I park what I consider to be a respectable distance away from the house and kill the engine. Only now do I realize how silent it is up here in the Rockies. The closing of my car door seems like a terrible intrusion, a knife through the quiet. The lack of noise, the stillness, is reminiscent of the larger towns now, people all shut up inside their homes, sealed away for their own protection. You can drive down the middle of the street in Coeur d’Alene at midday and not pass another person. There seems to be more birdsong. Everything looks serene if you don’t stop to think about the cause. I retrieve an empty clipboard from the back seat and snap the packet I had been given into place.

I linger before the front door and affix my mask. I am an authority. I am an authority.

“Can I help you?”

I pivot quickly to face the voice coming from close behind me, half expecting to be blown away by a shotgun burst. Instead, there is only a slight woman, hands on her waist like she is waiting for the check at a restaurant. A bulky denim jacket conceals most of her body and a pair of work-worn blue jeans is tucked into her boots. She is older than me by maybe thirty years and Native American, I think.

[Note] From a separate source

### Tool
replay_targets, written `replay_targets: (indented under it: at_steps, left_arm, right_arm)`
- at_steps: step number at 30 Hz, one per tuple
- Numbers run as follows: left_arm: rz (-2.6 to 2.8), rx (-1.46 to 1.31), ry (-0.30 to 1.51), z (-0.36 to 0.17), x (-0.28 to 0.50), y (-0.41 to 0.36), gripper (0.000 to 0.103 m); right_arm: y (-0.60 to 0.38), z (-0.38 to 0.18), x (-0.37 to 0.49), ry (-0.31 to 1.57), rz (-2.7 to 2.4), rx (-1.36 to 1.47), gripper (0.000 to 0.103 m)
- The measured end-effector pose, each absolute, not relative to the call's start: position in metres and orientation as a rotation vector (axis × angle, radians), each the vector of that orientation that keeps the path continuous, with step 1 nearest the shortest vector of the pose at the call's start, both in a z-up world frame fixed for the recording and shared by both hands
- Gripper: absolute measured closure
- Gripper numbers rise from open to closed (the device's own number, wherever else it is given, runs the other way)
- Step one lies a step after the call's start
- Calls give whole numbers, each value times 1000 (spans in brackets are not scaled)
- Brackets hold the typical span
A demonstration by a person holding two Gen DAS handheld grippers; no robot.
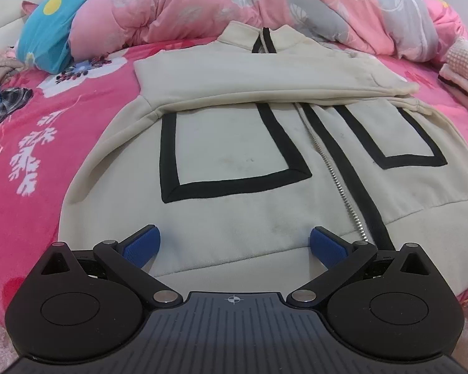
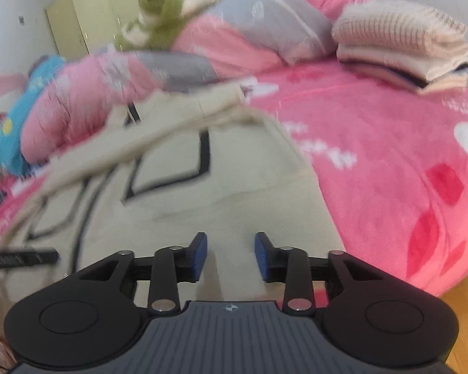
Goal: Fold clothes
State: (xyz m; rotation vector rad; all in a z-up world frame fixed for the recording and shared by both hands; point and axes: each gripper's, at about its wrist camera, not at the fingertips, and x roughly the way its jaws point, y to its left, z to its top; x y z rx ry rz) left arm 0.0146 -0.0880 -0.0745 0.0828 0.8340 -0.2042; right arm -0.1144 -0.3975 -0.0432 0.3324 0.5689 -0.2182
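Your left gripper (image 1: 235, 244) sits nearest the lens, its blue pads (image 1: 142, 244) spread wide with nothing between them, poised over the hem of the cream jacket (image 1: 234, 199). Your right gripper (image 2: 231, 257) stands at a narrower gap, also empty, over the same jacket (image 2: 202, 212) near its right edge. Take the jacket as your landmark: it lies front-up on the pink bedspread (image 1: 31, 155), zipper (image 1: 337, 171) running down its middle, with black-outlined pockets on either side of the zipper. Both sleeves are folded across its chest. Beyond its collar lies a bunched pink and grey quilt (image 1: 177, 9). To the jacket's far right, a stack of folded clothes (image 2: 402, 50) rests on the bedspread. The right wrist view is blurred.
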Motion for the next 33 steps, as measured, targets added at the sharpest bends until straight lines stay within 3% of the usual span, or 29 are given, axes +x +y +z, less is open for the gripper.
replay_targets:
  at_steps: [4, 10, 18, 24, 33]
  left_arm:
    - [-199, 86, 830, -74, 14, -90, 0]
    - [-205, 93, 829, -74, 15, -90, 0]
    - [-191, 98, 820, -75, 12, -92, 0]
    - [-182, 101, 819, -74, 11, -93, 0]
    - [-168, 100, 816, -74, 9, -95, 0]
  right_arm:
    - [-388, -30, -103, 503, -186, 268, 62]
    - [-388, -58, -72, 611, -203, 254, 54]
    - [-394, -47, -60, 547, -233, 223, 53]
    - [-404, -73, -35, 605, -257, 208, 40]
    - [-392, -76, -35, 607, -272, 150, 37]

She spits onto the ground and wipes a dangle of saliva from her chin with a shirtsleeve. It’s then I realize she isn’t wearing a mask, her lips visibly chapped from the cold. I’ve seen people’s mouths so little over the last month. Doing so now seems almost perverse.

“Can I help you, I said.” The woman looks over to my car then back at me.

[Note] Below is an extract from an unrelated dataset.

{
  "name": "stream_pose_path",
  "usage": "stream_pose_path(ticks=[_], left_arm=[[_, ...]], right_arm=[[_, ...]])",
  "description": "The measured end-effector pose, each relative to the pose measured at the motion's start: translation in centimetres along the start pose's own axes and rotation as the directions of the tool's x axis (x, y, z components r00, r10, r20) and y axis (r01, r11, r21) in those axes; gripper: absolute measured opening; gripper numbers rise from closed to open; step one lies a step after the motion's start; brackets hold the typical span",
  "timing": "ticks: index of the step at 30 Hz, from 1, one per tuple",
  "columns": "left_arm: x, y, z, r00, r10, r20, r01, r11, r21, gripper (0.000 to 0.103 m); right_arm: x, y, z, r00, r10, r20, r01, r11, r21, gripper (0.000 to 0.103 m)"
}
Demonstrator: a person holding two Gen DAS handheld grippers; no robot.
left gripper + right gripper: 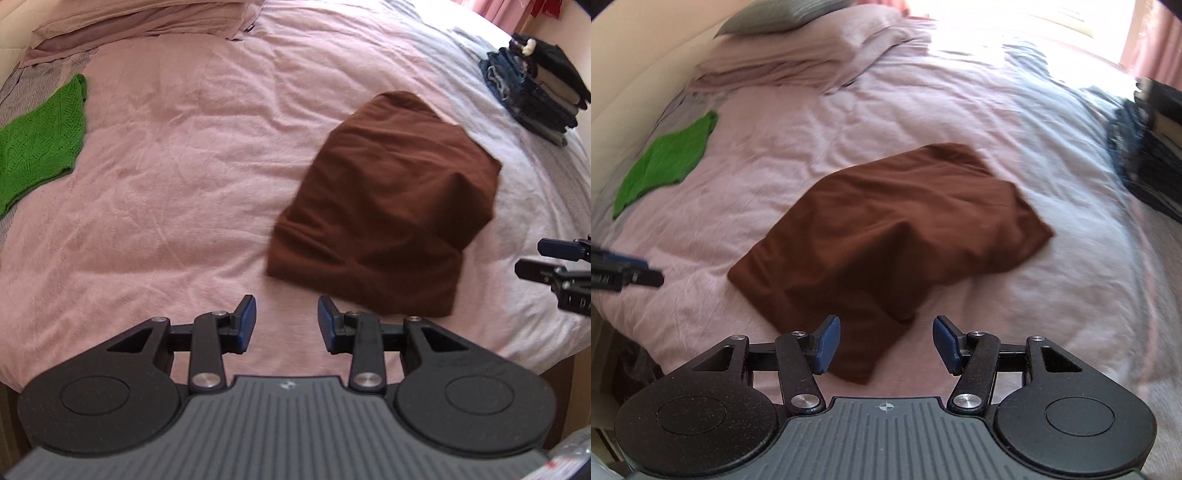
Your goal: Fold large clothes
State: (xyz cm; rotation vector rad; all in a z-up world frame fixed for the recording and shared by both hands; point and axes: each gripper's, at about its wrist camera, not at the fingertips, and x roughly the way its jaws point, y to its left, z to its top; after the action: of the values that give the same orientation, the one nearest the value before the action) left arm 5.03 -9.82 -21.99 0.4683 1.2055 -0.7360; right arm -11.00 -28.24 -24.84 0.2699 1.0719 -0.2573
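Note:
A brown garment (384, 206) lies folded and slightly rumpled on the pink bed cover (177, 155). My left gripper (286, 301) hovers over bare cover just left of the garment's near corner, open with nothing between its fingers. In the right wrist view the brown garment (894, 229) stretches away, its near corner lying under my right gripper (886, 321), which stands wide open above it, pads not pressing the cloth. The right gripper (530, 256) shows at the left view's right edge, and the left gripper (646, 271) at the right view's left edge.
A green knitted garment (37, 140) (665, 162) lies flat at the bed's far left. A stack of folded dark clothes (535, 92) (1145, 158) sits at the right edge. Pillows (147, 22) (798, 55) lie at the head. The bed's near edge runs just below the grippers.

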Motion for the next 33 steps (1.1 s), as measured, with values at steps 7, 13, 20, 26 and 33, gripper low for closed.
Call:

“Are you Sheila Abercrombie?”

“That depends.”

“Excuse me?”

“I see that, there.” She points to my clipboard. “In my experience, people who ask your full name first thing want to serve papers.”

“I’m not, I mean, I don’t—”

“You’re on private property. I’m sure you saw the signs, I’ve put up plenty.”

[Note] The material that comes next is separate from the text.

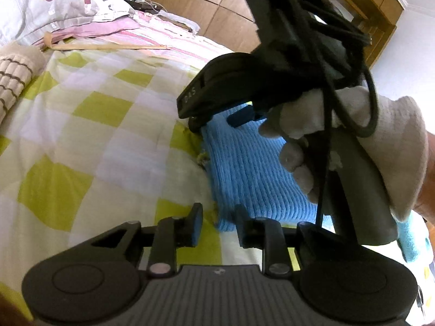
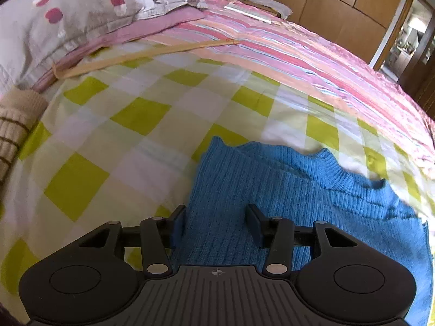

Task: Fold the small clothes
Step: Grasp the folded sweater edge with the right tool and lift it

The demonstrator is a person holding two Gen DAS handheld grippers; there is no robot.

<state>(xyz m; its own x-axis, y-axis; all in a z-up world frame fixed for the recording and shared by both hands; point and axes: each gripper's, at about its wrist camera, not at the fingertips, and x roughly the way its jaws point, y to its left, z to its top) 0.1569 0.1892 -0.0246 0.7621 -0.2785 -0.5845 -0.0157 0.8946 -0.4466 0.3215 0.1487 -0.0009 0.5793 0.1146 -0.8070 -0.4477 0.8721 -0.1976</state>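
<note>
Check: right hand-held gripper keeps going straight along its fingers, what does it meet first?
Most likely the blue sweater: the right hand-held gripper stands open, angled down over it, nothing between. Depth unclear.

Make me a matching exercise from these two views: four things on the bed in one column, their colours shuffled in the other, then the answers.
Things:
1. sweater
2. quilt
3. pillow
4. knit garment at the left edge

Colours:
A. beige with brown stripes
B. grey-white with red spots
C. blue
D. green and white checks

Pairs: 1-C, 2-D, 3-B, 4-A
</note>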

“I’m not from the court, really. I’m from the Department of Health and—”

Sheila walks away before I can finish the sentence.

“I really have to talk to you.” I follow as she makes her way toward a sheet metal shed, holding the clipboard out in front of me like a dowsing rod. “It will only take a minute.”

“I told your boy last week I wasn’t interested. I thought by the way he ran off he’d gotten the message.” She takes a plastic tub from the shed and places it into the trailer of an ATV.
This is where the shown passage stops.